The watch sounds, reverberating through the stillness?—
Tick,
Tick,
Tick,
—and I fall into the inviting, wide-open warmth of my dreams.
“Mom! Wake up! Mom!”
I blink, bleary-eyed into the bright, sun-studded light of the island. Amy perches on the bed above me, grasping my shoulders and shaking.
“What? Who?” I shake my head and clear away the cobwebs of Geneva.
Amy grins down at me. Her cheeks are still baby-fat round and her hair bounces around her as she springs up and down on the bed.
“What do you mean, what?” she asks, jostling the bed. The tiny room isn’t big enough for her vibrant morning exuberance.
I sit up and blink at her. “You want banana pancakes?”
“Please, no,” she says, pretending to cross herself. “You turned me off those for life.”
I climb out of bed, step onto the warm, worn wood, and take three steps to the plastic clothesline. I pull off a sea-blue dress with tassels and ruffles.
“You won’t need that. It’s Saturday!”
I look back at Amy. “Sorry?”
“You forgot.” She grins.
“I forgot,” I agree. Or, in reality, I had no idea in the first place. Hopefully, the other Becca, the dream Becca who wreaks havoc when I’m not around, hasn’t gotten me into a terrible fix.
“Dad’s teaching you to swim today!” She says this with so much relish and zeal that I can only blink in confusion.
“Sorry?”
She pulls open the dresser and grabs a cherry-red bikini. She thrusts it at me. “You. Dad. The beach. Swimming lessons!”

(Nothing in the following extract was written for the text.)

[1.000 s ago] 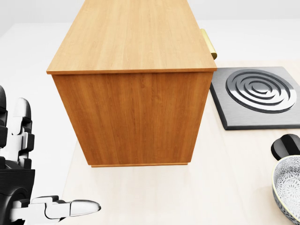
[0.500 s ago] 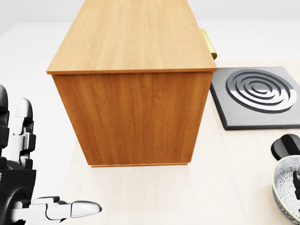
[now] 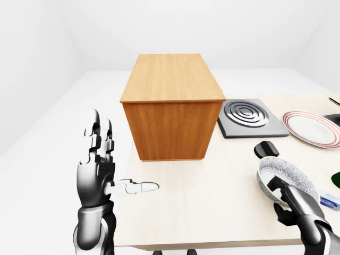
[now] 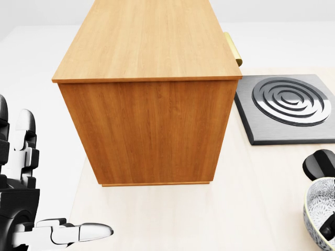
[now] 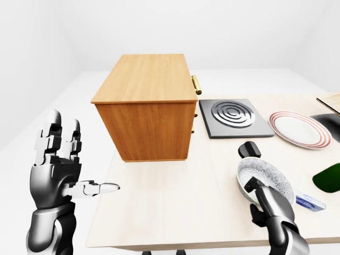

“Why are you excited about this?”
Amy shrugs and turns to the side, hiding her expression. She pushes aside dresses and swim cover-ups, looking for something, and says, “Because last night you said all I ever do is read, that I’m a bookworm—like that’s a bad thing—and I should expand myself and try new things. And I said, I’d try new things if you try new things, like swimming. And so I agreed to take Sean and go make baskets with Grandma—a new thing—as long as you go and learn to swim.”
She pushes her curls back from her face and grins at me, completely satisfied with the arrangement. Even so, I don’t especially like how my chest pinched when she mentioned that I said “all you ever do is read.” She had a breezy, unaffected voice covering something that sounded an awful lot like hurt.
Amy’s confident. She’s one of the most confident fourteen-year-olds I’ve ever met. But even so, if your mum doesn’t approve of you, it hurts. If you’re confident, you might hide it better, but it still hurts.
“Amy,” I say, and she turns and thrusts a white swim cover-up at me.
“You’re going to finally have swim lessons. Dad’s a terror as a swim coach. All us kids hated swim lessons, he’s like a drill sergeant.” She puts on a deep voice, “Tread for three minutes. Tread! No touching! This is an important life skill! Tread!”
“Amy.”
She looks at me then, her eyebrows pulling down. “What?”
I take the bikini and the cover-up. “It’s all right if you love to read. It’s all right if that’s how you want to spend your time. It’s okay to just be you. To do whatever brings you joy. You shouldn’t ever let anyone take your joy from you. Not even me.”
Her cheeks turn pink and she looks to the side, out the window toward the bleached sky. “I know.” She looks back at me then, a glint in her eyes. “‘To go wrong in one's own way is better than to go right in someone else's.’ That’s Dostoevsky.”